WHAT YOU ARE ASKED TO DO: The lines below that include the word "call" are to be reported.

LISTED ENTRIES:
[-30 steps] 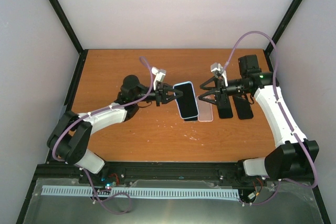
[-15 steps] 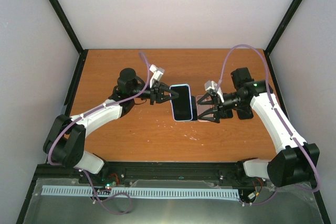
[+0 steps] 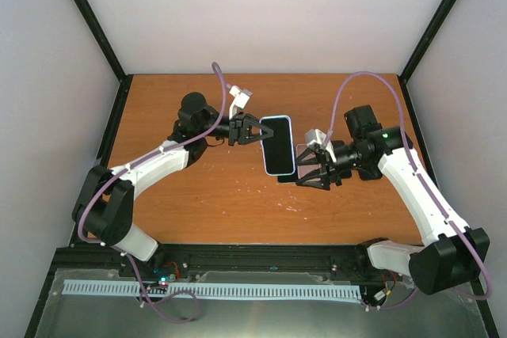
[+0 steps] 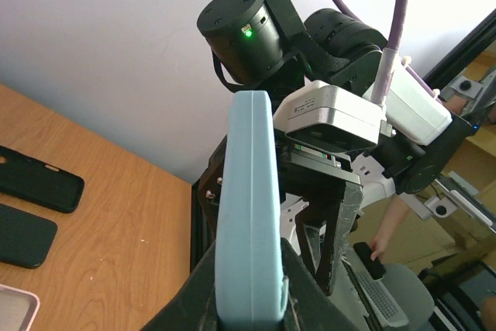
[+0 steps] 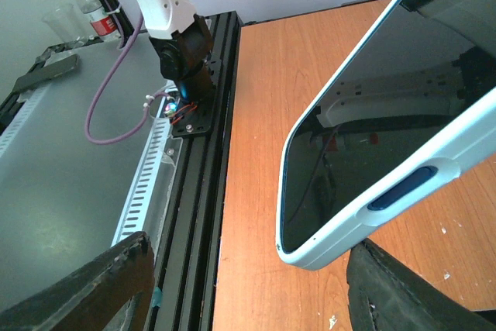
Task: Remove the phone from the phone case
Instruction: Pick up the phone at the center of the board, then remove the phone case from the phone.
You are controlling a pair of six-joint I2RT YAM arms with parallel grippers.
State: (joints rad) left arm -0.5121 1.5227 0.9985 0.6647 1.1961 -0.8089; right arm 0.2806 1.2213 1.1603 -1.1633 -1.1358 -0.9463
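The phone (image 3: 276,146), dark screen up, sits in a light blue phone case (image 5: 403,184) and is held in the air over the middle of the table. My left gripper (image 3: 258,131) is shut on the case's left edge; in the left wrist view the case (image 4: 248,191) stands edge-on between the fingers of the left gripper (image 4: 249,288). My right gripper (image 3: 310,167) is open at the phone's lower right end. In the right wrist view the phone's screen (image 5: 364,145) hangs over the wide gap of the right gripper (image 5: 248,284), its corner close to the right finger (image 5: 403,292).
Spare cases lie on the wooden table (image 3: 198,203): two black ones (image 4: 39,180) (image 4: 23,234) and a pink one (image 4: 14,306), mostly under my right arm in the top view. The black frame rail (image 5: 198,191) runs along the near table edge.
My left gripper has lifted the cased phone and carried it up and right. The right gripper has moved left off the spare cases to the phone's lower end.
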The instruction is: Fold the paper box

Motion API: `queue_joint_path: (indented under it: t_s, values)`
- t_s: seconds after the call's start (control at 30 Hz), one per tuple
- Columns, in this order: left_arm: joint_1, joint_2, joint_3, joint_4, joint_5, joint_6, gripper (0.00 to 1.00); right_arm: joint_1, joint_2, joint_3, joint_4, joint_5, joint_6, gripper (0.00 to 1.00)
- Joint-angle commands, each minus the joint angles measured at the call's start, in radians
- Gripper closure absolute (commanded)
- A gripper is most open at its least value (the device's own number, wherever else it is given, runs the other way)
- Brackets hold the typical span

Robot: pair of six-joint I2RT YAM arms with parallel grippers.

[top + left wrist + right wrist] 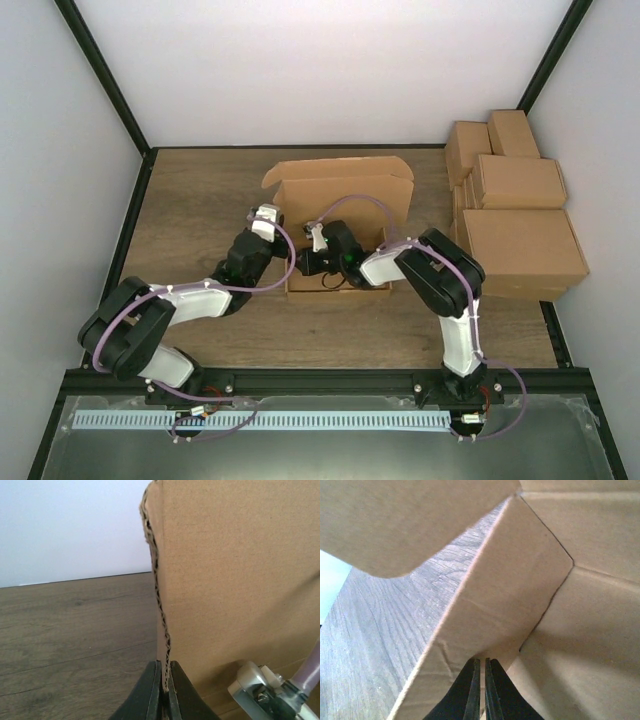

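Observation:
The paper box (345, 195) is a brown cardboard mailer, partly formed, in the middle of the table with its rear lid panel standing upright. My left gripper (277, 226) is at the box's left side. In the left wrist view it (164, 682) is shut on the corrugated edge of an upright cardboard wall (240, 580). My right gripper (300, 264) reaches in from the right to the box's front left corner. In the right wrist view it (480, 670) is shut on the edge of a folded cardboard wall (510, 590), with a rounded flap (405, 525) above.
Several finished brown cartons (515, 220) are stacked against the right wall, close to the right arm's elbow. The wooden tabletop (190, 210) is bounded by black frame rails and white walls. A purple cable loops over the box between the arms.

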Motion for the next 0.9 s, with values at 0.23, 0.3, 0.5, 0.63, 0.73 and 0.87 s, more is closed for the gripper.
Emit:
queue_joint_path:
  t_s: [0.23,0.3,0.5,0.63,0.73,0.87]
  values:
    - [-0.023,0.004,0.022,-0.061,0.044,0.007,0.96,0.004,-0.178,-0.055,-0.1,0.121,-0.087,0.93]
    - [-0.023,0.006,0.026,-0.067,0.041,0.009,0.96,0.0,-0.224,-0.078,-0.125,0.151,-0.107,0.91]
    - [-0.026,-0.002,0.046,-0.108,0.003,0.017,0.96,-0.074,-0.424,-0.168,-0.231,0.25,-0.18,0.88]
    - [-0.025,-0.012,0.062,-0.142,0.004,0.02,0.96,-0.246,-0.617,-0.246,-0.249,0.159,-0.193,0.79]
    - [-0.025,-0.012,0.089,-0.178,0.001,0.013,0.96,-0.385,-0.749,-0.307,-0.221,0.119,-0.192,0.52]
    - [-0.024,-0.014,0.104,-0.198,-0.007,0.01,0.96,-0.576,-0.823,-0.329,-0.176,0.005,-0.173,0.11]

RESULT BELOW:
- t_s: seconds after the call's start (control at 30 Hz), one per tuple
- Joint-angle commands, each minus the joint angles measured at the call's start, in radians

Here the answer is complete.